Blogger Chad Hermann is also taking upon himself some lengthy prose. I find it a little hard to concentrate on -- Hermann still tends to angry-up the blood something fierce, and besides which we are living in the age of progressive ADD -- but those parts of this one that I glimpsed through my fingers while I was partially obscuring my view of the monitor looked good. As a bonus, he embedded what is now one of the top ten fiction-based YouTube vids I've seen so far this year.


As you know, Teh Blogrolls are being tinkered with as usual.
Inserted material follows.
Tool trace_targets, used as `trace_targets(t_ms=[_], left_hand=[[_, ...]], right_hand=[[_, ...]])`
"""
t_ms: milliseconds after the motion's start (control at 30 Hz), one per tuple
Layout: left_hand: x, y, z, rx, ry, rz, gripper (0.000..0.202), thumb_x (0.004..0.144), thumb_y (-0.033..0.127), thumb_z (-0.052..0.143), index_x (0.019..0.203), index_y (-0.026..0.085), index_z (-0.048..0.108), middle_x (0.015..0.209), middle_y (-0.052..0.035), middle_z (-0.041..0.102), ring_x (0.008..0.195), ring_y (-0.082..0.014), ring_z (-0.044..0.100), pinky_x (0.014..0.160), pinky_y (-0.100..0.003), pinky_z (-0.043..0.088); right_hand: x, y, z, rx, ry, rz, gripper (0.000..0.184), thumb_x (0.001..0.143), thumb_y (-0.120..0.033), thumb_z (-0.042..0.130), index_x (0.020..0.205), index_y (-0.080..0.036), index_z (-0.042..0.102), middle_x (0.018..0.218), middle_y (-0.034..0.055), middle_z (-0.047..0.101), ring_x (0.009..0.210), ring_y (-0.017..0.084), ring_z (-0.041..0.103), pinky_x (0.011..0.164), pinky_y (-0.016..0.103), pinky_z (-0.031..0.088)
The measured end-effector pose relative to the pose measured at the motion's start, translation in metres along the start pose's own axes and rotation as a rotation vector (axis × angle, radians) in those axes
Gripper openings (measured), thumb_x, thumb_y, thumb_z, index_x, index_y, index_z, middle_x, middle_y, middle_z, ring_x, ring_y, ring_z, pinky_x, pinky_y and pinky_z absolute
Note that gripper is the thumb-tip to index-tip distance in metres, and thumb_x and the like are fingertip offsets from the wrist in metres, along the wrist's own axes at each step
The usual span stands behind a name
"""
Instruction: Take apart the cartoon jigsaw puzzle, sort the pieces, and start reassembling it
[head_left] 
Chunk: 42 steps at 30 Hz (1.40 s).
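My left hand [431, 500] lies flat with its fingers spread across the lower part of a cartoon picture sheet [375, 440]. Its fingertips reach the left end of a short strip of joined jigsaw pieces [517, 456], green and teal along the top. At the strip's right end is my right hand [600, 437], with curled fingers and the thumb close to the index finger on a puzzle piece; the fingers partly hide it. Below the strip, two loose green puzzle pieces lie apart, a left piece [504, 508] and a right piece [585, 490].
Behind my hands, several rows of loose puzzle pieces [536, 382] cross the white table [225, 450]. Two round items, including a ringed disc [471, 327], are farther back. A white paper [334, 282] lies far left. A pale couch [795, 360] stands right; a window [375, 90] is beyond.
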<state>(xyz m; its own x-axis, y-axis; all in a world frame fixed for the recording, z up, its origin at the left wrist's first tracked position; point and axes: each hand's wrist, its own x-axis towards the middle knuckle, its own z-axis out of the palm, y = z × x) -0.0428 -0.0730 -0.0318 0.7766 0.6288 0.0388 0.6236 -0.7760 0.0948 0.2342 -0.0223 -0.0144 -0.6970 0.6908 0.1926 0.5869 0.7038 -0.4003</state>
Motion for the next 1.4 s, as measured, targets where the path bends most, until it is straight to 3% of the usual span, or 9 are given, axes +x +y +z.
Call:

If you are enjoying what's been going on over at Chris Schultz's Thoughts on Government ... and other stuff, bookmark it now, because pretty soon I'm replacing it on the top tier with THE HUDDLER.

Null Space is TOTALLY WAILING! With the Mon-Fayette Expressway seemingly as weak as its ever been, Smallstreams chimes in to tell us it's time to revisit the Citizen's Plan for the MVX (LINK). Also, some of us are wondering whether leasing the parking garages is even going to come close to "saving" the pension funds, while others of us are wondering whether we can do anything more profitable than continuing to operate the lots ourselves (LINK).

Richard Florida is totally relevant -- he's not automatically right about anything, but he's more relevant than ever. These excerpts that Madison provides have me thinking that Pittsburgh should be promoting its incredibly brilliant, tightly packed constellation of universities (tm). (Pittsblog 2.0)

I didn't see very many Steelers standing around here:

Once Harrison ran up the backside of Deshea Townsend (thereby informing him of his intentions) I saw a bunch of blocks getting thrown, and exploding Cardinals.

Friday, February 13, 2009

Notes from URA Board Meeting: 2/12/09

Kuhn's in Hill District granted tentative approvals, very positive rhetoric; final actions on track for March/April

See also: P-G, Mark Belko; Trib, Jeremy Boren

2:02 PM:
Quorum of board members present. Board chair Yarone Zober calls meeting to order.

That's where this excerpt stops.